Engagement Service
Overview
The Engagement Service provides a sophisticated popularity scoring and sorting system for items based on real user engagement metrics. It uses logarithmic scaling to handle platforms with millions of interactions gracefully, ensuring that items continue to differentiate meaningfully at any scale. The service enriches item data with engagement metrics from the database and computes composite popularity scores.
Architecture
The Engagement Service operates as a pure computation layer on top of item data and engagement metrics. It fetches aggregated engagement data from the database via the engagement queries module, attaches metrics to items, and provides scoring/sorting functions that can be used by any listing or feed component.
Item Listing / Feed Component
|
engagement.service.ts (scoring + sorting)
|
engagement.queries.ts (aggregated metrics)
|
Database (views, votes, ratings, favorites, comments tables)
API Reference
Types
ItemWithEngagement
Extends ItemData with an optional engagement property containing aggregated metrics.
interface ItemWithEngagement extends ItemData {
engagement?: ItemEngagementMetrics;
}
Where ItemEngagementMetrics includes: views, votes, avgRating, favorites, comments.
Functions
calculatePopularityScore(item: ItemWithEngagement): number
Computes a composite popularity score for an item using weighted logarithmic scaling across multiple engagement signals, plus recency decay.
Parameters:
| Parameter | Type | Description |
|---|---|---|
item | ItemWithEngagement | An item with optional engagement metrics |
Returns: number -- A composite popularity score (higher = more popular).
Scoring Breakdown:
| Signal | Scale | Weight | Example: 1M interactions |
|---|---|---|---|
| Featured | Fixed | +10,000 | 10,000 |
| Views | log10 | 1,000x | ~6,000 |
| Votes (net positive) | log10 | 1,200x | ~7,200 |
| Average Rating | Linear (0-5) | 500x | 0-2,500 |
| Favorites | log10 | 1,100x | ~6,600 |
| Comments | log10 | 1,000x | ~6,000 |
| Recency (< 30 days) | Linear decay | max 1,000 | 0-1,000 |
| Recency (30-90 days) | Linear decay | max 500 | 0-500 |
| Recency (90-180 days) | Linear decay | max 250 | 0-250 |
sortByPopularity(a: ItemWithEngagement, b: ItemWithEngagement): number
Comparator function for sorting items by descending popularity score. Falls back to alphabetical name comparison for equal scores.
Parameters:
| Parameter | Type | Description |
|---|---|---|
a | ItemWithEngagement | First item |
b | ItemWithEngagement | Second item |
Returns: number -- Negative if a is more popular, positive if b is more popular, 0 for equal.
enrichItemsWithEngagement(items: ItemData[]): Promise<ItemWithEngagement[]>
Fetches engagement metrics for a batch of items from the database and attaches them. Uses a single batch query for efficiency (no N+1 problem).
Parameters:
| Parameter | Type | Description |
|---|---|---|
items | ItemData[] | Array of items to enrich |
Returns: Promise<ItemWithEngagement[]> -- Items with engagement property populated.

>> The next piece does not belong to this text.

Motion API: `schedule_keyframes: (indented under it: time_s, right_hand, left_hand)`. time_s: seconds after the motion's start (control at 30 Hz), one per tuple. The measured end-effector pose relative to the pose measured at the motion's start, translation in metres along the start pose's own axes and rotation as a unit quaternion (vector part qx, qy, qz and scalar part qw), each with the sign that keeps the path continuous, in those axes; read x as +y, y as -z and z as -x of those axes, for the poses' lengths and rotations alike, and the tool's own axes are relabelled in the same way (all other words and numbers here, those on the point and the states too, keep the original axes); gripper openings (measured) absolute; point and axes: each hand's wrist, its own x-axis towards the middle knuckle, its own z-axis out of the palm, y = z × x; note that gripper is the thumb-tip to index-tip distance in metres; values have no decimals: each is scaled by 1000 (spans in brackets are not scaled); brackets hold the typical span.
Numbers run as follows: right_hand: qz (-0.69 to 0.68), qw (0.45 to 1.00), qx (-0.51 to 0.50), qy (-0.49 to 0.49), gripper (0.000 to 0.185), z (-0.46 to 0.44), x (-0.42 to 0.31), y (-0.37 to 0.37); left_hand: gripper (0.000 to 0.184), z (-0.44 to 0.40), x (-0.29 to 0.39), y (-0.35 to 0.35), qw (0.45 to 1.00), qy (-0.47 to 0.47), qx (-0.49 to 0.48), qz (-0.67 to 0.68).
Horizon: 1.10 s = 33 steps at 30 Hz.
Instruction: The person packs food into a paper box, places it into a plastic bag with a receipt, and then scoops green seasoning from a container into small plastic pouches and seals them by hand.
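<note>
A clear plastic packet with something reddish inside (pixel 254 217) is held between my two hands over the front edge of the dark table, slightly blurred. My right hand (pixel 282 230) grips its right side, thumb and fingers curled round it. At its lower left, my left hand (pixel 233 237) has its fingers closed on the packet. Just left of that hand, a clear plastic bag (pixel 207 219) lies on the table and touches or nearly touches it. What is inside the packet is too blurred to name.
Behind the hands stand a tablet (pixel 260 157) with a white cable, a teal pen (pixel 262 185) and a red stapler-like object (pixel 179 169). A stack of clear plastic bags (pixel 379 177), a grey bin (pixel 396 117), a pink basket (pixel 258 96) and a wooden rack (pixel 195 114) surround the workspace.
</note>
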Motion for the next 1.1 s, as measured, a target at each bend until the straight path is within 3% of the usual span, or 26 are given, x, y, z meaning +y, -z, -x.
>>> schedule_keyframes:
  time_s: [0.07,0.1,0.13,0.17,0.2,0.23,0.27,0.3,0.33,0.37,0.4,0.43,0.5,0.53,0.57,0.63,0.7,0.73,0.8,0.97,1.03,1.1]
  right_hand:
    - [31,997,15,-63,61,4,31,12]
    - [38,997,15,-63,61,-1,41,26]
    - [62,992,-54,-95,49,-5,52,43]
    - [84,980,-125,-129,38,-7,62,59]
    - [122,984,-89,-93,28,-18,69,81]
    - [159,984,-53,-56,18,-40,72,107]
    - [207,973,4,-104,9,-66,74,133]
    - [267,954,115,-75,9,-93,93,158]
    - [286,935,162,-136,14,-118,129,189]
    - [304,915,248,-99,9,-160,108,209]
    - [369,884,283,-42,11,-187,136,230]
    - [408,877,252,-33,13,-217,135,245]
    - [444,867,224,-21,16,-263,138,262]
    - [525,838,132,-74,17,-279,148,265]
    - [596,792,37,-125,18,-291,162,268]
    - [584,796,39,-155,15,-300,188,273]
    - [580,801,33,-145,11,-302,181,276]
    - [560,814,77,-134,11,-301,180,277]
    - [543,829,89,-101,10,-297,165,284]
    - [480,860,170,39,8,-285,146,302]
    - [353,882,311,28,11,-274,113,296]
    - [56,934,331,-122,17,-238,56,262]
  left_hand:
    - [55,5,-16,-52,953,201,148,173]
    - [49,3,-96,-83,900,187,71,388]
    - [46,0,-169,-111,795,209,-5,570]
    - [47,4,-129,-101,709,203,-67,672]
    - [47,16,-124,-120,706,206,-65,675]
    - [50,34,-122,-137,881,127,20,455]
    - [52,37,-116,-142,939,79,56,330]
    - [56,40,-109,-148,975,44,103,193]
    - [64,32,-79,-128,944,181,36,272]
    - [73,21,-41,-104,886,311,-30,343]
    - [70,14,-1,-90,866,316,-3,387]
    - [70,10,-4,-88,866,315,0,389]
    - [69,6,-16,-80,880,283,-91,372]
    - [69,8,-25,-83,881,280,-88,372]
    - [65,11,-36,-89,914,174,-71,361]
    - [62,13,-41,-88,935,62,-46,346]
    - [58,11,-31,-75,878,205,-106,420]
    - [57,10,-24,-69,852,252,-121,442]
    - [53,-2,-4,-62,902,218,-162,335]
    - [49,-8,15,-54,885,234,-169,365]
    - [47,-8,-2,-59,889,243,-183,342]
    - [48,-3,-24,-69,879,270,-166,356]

logScale(value: number, weight: number): number (private)
Applies log10 scaling with a weight multiplier. Returns 0 for non-positive values. The formula is: log10(value + 1) * weight.
Scale examples (weight=1000):
- 1 => 0, 10 => 1,000, 100 => 2,000, 1,000 => 3,000, 1M => 6,000
Implementation Details
- Logarithmic scaling: The core design choice. Linear scoring breaks down at scale because the difference between 1M and 1.1M views is not meaningful to users, but the difference between 10 and 100 views is. Log10 compresses high values while preserving separation at lower ranges.
- Recency decay: A three-tier time decay system gives progressively less weight to older items:
- 0-30 days: up to 1,000 bonus points (linear decay)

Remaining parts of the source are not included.